Danielle mengangguk. Let's see sampe mana kemampuan ngarang lo, freak, batin Danielle.
"Manusia punya batas kesialan, maksimal tiga kali berturut-turut dalam waktu sebulan, kalau udah tiga kali ya lo harus dikasih semacam luck. Gak mungkin kan manusia hidupnya sial terus, harus adil." Pria itu kembali menjelaskan job desknya pada Danielle. Dan Danielle hanya mengangguk pura-pura mengerti.
"But in your case, lo udah ngalamin kesialan lima kali berturut-turut bulan ini. Which means ada kesalahan dalam sistem pembagian luck lo. Nah, jadi untuk mengganti kesialan yang lo alami berturut-turut itu, kita diminta buat ngabulin satu permintaan lo. Apa aja," ujar Pria itu mengakhiri penjelasan tentang dirinya dan pekerjaannya.
Danielle menggelengkan kepalanya. Kemampuan mengarang pria ini patut diacungi jempol karena ia merasa seperti didongengi cerita fantasi kelas atas. Namun, alangkah lebih baik jika kemampuan mengarang ini dijadikan sebuah novel daripada digunakan untuk mengganggu dirinya. Lagi pula, ia benci cerita fantasi karena tidak mudah dimengerti.
"Jadi apa permintaan lo?" tanya pria itu lagi.
Danielle menghela napasnya sebelum berbicara, "It's fucking 2021, lo pikir gue segoblok bakal percaya gituan?" ujar Danielle kesal lalu kembali melanjutkan kalimatnya, "Ah.. enggak-enggak. Gue udah ngeladenin lo aja udah goblok. Oke emang salah gue yang goblok. Maaf Mas."
Danielle hendak meninggalkan pria aneh itu lalu kembali ke toko servis namun pria itu malah menarik lengannya.
"Lo beneran ga percaya?" Pria tersebut kembali bertanya untuk kesekian kalinya.

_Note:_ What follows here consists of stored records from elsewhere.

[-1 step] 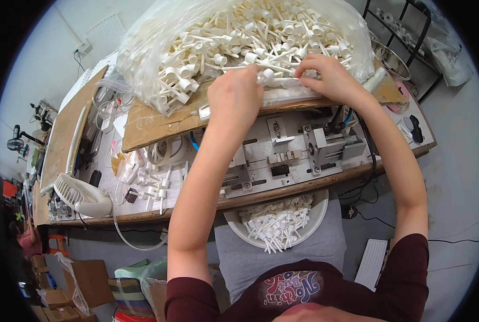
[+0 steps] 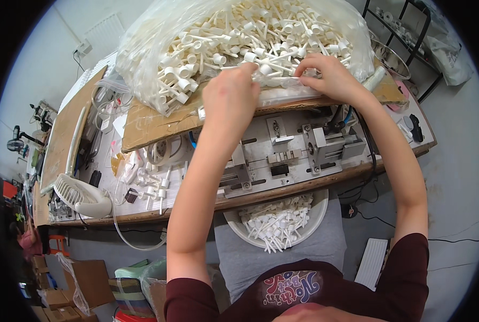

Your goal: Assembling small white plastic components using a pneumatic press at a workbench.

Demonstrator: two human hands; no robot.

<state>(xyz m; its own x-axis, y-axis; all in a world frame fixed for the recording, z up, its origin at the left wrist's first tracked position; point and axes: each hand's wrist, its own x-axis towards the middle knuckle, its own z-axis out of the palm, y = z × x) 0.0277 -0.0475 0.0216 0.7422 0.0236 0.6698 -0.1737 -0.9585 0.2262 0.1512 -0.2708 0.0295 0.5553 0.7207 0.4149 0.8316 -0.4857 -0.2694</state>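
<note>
The lettering point(image 2: 292, 288) that can be made out stands on the chest of the person's dark maroon shirt point(image 2: 352, 287): a few short words in plump, rounded letters, stacked in a compact block, coloured pinkish red and blue with pale edges. On the brown cardboard boxes point(image 2: 89, 282) at the lower left, any print is too small to tell.

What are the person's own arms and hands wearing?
The left hand and right hand wear no gloves, and no watch or bracelet shows on either wrist. Short, plain dark-maroon fabric sleeves end above the elbows, leaving both forearms uncovered.
</note>
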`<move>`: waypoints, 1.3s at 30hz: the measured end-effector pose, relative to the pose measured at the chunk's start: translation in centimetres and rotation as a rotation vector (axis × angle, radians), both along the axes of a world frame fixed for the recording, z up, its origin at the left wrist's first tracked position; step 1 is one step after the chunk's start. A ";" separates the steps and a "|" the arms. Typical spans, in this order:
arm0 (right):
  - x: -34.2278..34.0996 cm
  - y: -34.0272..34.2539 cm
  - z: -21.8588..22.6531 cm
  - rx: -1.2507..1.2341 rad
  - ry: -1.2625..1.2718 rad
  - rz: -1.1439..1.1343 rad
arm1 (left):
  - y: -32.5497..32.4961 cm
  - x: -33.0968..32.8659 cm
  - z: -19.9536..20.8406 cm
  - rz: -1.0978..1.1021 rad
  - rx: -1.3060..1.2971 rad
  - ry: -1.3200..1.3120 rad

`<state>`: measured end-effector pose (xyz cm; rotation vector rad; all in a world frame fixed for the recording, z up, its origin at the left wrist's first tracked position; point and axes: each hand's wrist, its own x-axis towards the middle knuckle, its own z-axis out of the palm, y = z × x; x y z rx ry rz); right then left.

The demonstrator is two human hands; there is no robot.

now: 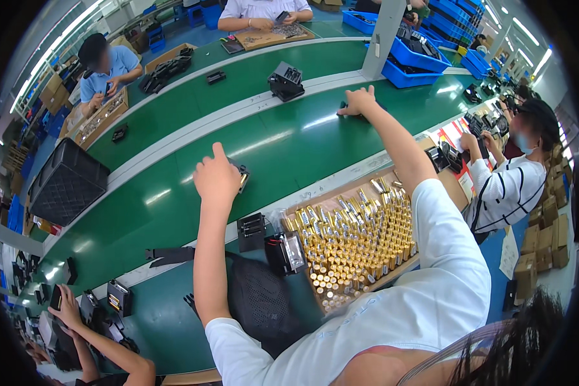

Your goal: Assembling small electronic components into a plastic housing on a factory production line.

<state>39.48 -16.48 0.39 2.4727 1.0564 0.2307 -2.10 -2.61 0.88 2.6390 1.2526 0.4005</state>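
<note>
My left hand [217, 175] is over the green belt, its fingers closed around the side of a small black battery case [243, 180] with a gold battery showing. Farther out to the right, my right hand [363, 103] reaches across the belt, fingers bent over a dark object [343, 111] mostly hidden beneath them. Close to my body lies a shallow box of many gold batteries [357, 235], some upright, some lying. Left of it stand an open black battery case [251, 231] and another black case [286, 252] with a clear shiny front.
A black mesh bag [260, 299] and a black strap [170, 255] lie left of my cases. Beyond the belt [289, 154], a black device [285, 82] rests on the metal rail. A black basket [71, 180] stands left, blue bins [413, 77] far right. Co-workers sit around.
</note>
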 end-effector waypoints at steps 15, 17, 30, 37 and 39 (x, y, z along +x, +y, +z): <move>-13.5 -1.7 2.7 0.667 1.207 0.549 | -1.7 2.8 -2.1 -0.430 -0.023 -0.473; -14.6 -0.9 1.4 0.753 1.266 0.643 | -2.4 3.2 -2.0 -0.423 -0.306 -0.528; -19.8 -5.2 0.9 0.872 0.917 0.579 | -2.6 3.6 -2.2 -0.328 -0.523 -0.269; -22.1 -16.0 3.9 0.151 0.533 0.256 | -2.6 3.3 -3.3 -0.308 -0.426 -0.448; -21.6 -17.4 2.2 0.121 0.612 0.234 | -2.7 3.4 -2.8 -0.306 -0.503 -0.483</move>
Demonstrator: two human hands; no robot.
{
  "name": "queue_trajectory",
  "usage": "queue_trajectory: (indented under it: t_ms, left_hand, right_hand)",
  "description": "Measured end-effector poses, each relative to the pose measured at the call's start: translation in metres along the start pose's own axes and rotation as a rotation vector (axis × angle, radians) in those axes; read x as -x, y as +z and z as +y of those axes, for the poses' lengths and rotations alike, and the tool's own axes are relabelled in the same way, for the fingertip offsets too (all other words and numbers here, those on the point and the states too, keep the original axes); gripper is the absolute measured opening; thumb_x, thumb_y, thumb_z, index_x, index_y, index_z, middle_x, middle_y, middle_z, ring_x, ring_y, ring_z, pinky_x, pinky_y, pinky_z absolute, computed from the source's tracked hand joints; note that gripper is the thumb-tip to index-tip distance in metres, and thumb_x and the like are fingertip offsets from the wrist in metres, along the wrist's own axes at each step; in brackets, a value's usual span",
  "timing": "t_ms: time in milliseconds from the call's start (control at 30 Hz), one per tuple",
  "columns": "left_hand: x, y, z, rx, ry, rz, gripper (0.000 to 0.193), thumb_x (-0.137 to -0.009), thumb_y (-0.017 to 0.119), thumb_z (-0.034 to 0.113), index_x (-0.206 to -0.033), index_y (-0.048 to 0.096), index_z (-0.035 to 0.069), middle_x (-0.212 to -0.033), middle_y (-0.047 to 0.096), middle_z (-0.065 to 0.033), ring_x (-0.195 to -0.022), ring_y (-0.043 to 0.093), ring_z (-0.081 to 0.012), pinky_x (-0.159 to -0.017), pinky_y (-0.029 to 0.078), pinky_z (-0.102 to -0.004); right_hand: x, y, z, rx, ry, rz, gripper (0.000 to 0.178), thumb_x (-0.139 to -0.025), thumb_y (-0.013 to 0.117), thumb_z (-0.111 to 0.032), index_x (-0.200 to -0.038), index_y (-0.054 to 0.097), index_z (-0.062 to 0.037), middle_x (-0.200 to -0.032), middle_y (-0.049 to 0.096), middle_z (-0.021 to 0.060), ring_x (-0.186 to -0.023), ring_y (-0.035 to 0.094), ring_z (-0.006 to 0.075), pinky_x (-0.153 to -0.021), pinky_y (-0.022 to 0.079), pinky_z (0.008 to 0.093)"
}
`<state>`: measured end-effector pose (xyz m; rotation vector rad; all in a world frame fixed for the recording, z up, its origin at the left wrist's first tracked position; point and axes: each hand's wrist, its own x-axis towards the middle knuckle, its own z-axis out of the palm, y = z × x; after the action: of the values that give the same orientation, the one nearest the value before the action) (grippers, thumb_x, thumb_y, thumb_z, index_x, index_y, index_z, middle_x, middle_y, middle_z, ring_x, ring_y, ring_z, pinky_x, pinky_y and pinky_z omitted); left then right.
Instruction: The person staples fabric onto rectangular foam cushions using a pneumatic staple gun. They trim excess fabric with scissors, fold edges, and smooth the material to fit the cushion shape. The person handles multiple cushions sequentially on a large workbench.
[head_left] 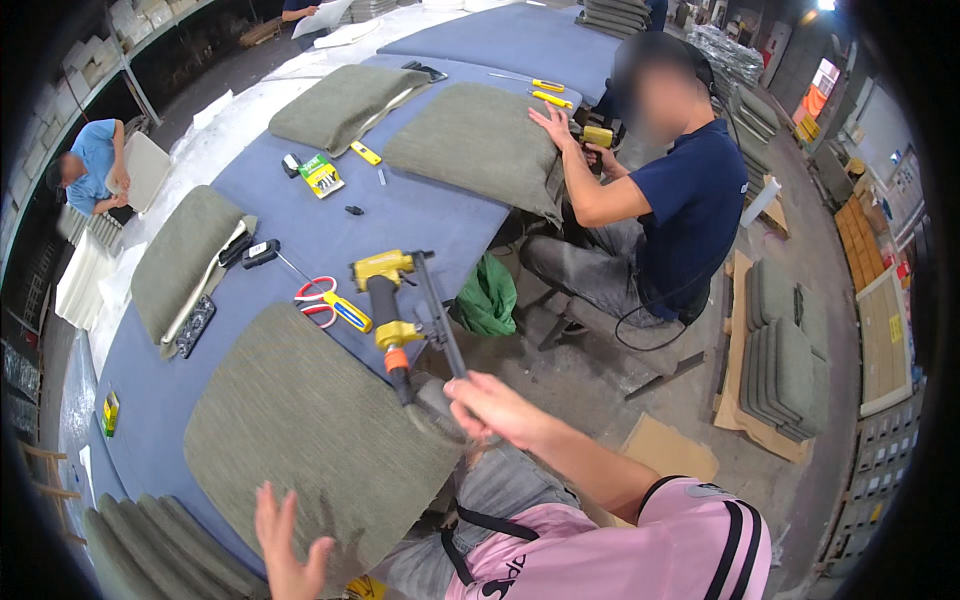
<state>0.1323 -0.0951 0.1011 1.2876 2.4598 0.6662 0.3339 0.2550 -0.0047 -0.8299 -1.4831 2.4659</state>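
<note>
Ribbed grey-green fabric covers the round-cornered cushion (320, 430) on the smooth blue tabletop (430, 222). The left hand (285, 550), cut off below, spreads unclenched at its near edge, contact unclear. The right hand (500, 408), fingertips partly hidden, grasps the slim rail of the yellow-and-black staple gun (382, 300), which extends beyond it.

Nearest my remote viewpoint: near cushion (310, 435) on table (440, 215), left hand (287, 548) at its near edge, right hand (505, 408) to its right, nail gun (385, 300) in grasp. Just behind near cushion: scissors (325, 297). Left of scissors I find phone (197, 326), beside side cushion (188, 262). Farther back on table: left far cushion (340, 103), right far cushion (475, 143); box (322, 178) before former. Right of table: co-worker (680, 205). Farther right: cushion stack (780, 375) on cardboard (733, 330). Left of left hand: second stack (165, 545).
</note>
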Motion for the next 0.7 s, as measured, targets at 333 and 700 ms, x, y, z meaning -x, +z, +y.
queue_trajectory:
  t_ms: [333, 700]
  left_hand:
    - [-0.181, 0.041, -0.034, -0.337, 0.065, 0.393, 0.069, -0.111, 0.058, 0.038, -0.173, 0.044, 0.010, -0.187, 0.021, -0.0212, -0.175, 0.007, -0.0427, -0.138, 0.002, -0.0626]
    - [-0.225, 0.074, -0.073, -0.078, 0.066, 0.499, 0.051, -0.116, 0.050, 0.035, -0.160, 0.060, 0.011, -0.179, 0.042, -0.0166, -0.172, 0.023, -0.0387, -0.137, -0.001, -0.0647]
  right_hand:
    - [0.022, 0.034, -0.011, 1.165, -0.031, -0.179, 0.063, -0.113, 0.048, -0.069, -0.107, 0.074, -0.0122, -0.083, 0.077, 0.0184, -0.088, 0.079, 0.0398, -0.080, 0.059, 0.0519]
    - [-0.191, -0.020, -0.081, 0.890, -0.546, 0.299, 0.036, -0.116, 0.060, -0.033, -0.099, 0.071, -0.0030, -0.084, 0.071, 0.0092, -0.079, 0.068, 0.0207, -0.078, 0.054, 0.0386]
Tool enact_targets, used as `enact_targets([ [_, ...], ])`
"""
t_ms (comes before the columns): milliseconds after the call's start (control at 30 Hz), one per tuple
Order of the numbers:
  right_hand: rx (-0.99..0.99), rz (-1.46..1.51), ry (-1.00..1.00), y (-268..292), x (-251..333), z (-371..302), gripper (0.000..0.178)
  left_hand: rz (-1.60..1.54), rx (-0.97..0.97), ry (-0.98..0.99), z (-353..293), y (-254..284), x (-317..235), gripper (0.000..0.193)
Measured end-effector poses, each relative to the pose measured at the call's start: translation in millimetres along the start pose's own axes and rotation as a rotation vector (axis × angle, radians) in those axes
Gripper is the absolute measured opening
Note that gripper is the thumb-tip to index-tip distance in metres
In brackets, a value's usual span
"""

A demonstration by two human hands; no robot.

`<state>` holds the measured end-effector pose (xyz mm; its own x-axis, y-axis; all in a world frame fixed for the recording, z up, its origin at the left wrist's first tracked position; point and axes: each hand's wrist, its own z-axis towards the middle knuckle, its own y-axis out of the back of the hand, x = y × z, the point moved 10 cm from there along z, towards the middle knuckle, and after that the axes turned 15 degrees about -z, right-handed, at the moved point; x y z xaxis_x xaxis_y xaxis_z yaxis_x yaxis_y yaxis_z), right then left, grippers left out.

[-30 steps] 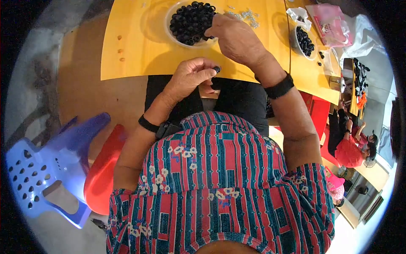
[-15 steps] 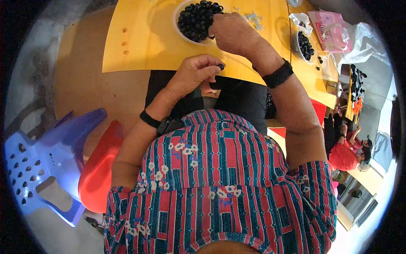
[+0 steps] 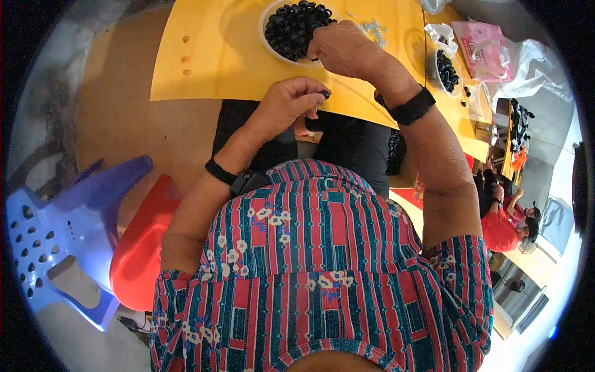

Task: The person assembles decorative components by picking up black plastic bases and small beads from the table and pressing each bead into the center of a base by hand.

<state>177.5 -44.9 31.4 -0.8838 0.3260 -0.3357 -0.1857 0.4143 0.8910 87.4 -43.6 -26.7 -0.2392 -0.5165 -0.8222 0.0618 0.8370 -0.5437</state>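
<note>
A pale round bowl (image 3: 265, 41) on the yellow table is heaped with small black ring-like parts (image 3: 296, 30). My right hand (image 3: 347, 51) reaches over the bowl's right rim with bent fingers; the fingertips are partly hidden among the parts. Just off the table's near edge, my left hand (image 3: 286, 104) pinches a small black ring-like part (image 3: 325, 95) between thumb and forefinger. Right of the bowl, beyond my right hand, lies a loose scatter of small clear or silvery pieces (image 3: 375, 32).
At the right of the yellow table (image 3: 204, 77) stand a second tub of black parts (image 3: 446, 69), a pink bag (image 3: 483, 49) and clear plastic (image 3: 536, 65). Blue (image 3: 68, 235) and red (image 3: 145, 254) plastic seats are at my left. A person in red (image 3: 501, 230) sits far right.
My right hand remains at the bowl's rim, its fingers slightly shifted. The left hand keeps its small black part in nearly the same place. The whole view has shifted a little.
</note>
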Motion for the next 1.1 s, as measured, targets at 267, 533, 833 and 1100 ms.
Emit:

"Pake nanya lagi," jawab Danielle pasrah. "Nih ya Mas, gue bener-bener sibuk. Kalau mau ngeprank atau sekeder nemenin lo gabut, maaf nih, gue gak bisa. Coba lo ke anak SMA depan, gue liat di deket toko ini ada SMA, nah pasti banyak anak sekolahan yang lagi gabut. Ganggu mereka aja sana!"
Pria itu menyeringai, "Lo pada, manusia-manusia, baru tahu sekita lima persen dari laut aja udah berani buat gak percaya sama gue."
"Oh.., jadi lo ini bagian dari 95 persen laut yang belum diketahui? Jenis apa lo, putra duyung? Katanya lo genie," ujar Danielle dengan nada mengejek.
"Gak gitu- tau dah males gue."
Danielle tersenyum penuh kemenangan melihat ekspresi kesal pria yang sedari tadi membuang-buang waktunya.
"Mbak! Laptopnya sudah selesai saya periksa!" teriak pemilik toko yang membuat Danielle dengan segera meninggal pria aneh tersebut dan menuju toko servis.
"Awas aja tuh manusia. Kalau bisa gue lempar pake isi toko ini udah gue lempar itu orang."